Le dossier est complexe à souhait, mais ses retombées sont cruciales pour la régulation du Web par le CSA et ses équivalents européens. Dans une affaire actuellement examinée par la CJUE, l’avocat général a conclu que la section « vidéos » des sites de presse n’était pas des services de médias audiovisuels. Selon lui, celles-ci n’ont donc pas à être régulées par les gendarmes de l’audiovisuel.
Pour rappeler brièvement les faits, Tiroler Tageszeitung online est un journal autrichien en ligne doté d’une section vidéo, comme bien d’autres sites d’informations. En 2012, l’autorité de contrôle des communications l’a mis en demeure de lui notifier cette parcelle, considérant qu’il s’agissait d’un service de médias audiovisuels à la demande (SMàD). Pour New Media Online, l’éditeur du site, cette section est au contraire accessoire à son site d’actualité. Elle n’a donc pas à être soumise aux mêmes contraintes réglementaires que la vidéo à la demande ou la télévision de rattrapage, toutes issues de la télévision traditionnelle.
L’affaire est actuellement examinée par la CJUE. Quoi que technique, le dossier est très important puisque du sort de la réponse de la justice européenne dépendra la faculté pour des autorités comme le CSA de contrôler les vidéos mises en ligne par les journaux et autres radios. Ce matin, l'avocat général de la CJUE, celui chargé d’examiner l’affaire puis de conseiller la Cour, a posé les termes du débat : « tracer les limites » entre les médias audiovisuels et l’internet (ses conclusions).

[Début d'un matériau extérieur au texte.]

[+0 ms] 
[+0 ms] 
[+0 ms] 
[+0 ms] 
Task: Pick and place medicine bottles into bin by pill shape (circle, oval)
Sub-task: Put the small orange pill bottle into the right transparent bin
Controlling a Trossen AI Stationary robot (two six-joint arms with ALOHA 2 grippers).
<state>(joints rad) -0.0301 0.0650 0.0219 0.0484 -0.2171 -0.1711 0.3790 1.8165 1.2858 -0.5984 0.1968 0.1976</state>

Trois raisons pour ne pas étendre la régulation audiovisuelle
Mais selon Maciej Szpunar, élargir le champ d’application de cette régulation aux sites de presse est une piste à proscrire. Pour plusieurs raisons : d’abord, la directive assimile VOD et TV de rattrapage à la télévision, car ces flux sont en concurrence. Or, tel n’est pas le cas selon lui, des services ici en cause.
De même, l’interprétation des autorités autrichiennes, si elle se répandait dans toute l’Europe, reviendrait à faire basculer « un nombre considérable d’opérateurs qui, certes exploitent un site Internet comportant des contenus audiovisuels, mais dont l’activité n’a pas pour principal objectif d’offrir » de tels services. Or, « vouloir soumettre à un contrôle administratif de trop nombreux aspects du fonctionnement des sites internet poserait également un énorme défi aux autorités de régulation des États membres, compte tenu de la facilité avec laquelle ces sites sont créés et du fait que l’on y publie tout type de contenus, y compris audiovisuels. »
Enfin, la solution autrichienne, si elle était généralisée, conduirait à quelques développements illogiques. Voilà un site dont une partie serait SMàD parce que des vidéos sont structurées dans une section, et tel autre dégagé de ce statut, car ces mêmes vidéos sont éparpillées dans ses pages. Pour l’avocat général, « le fait qu’un service relève ou non de la directive ne peut dépendre que de sa nature, et non de l’architecture du site internet dans le cadre duquel il est offert. »
Avant de conclure au rejet des prétentions du CSA autrichien, l’avocat général rappelle également le considérant 28 de la directive sur les SMàD qui exclut de son champ d’application « les versions électroniques des journaux et des magazines ». Mieux, il explique que « l’émergence de portails web multimédias qui, outre des contenus écrits et photographiques, comportent des matériaux audio et audiovisuels n’est (…) pas la conséquence du développement technologique de la télévision, mais un phénomène entièrement nouveau, essentiellement lié à la croissance du débit des réseaux de télécommunications ». Bref, il serait pour le moins hasardeux de leur imposer les règles issues de la TV de papa alors qu’Internet en général et le Web en particulier sont tous sauf des ersatz du petit écran.
Internet n'est pas une zone de non droit
Certes, reconnait-il, des services normalement SMàD pourraient être incités à se soustraire à ces règles, notamment contributives, en montant de toutes pièces un site multimédia. Mais il renvoie ici la balle non à une règle générale, mais aux contrôles menés par le CSA et ses équivalents dans chaque pays européen. « Les éventuelles difficultés qui en résultent ne sauraient (…) justifier d’interpréter la directive de façon à y englober en pratique tous les contenus audiovisuels existant sur Internet, en outrepassant ainsi la portée de la réglementation prévue par le législateur. »
Au final de ses conclusions, il rappelle que cette non-assimilation ne doit pas conduire à considérer Internet comme une zone de non droit. Des règles issues de la protection des mineurs et de l’ordre public, l’encadrement de la publicité, etc. Toutes doivent trouver à s’y appliquer.
Précisons au final que les conclusions d'un avocat général ne lie pas la Cour qui peut décider de les ignorer et opter pour une décision diamétralement opposée. L'arrêt, attendu dans quelques mois, sera donc à suivre avec intérêt.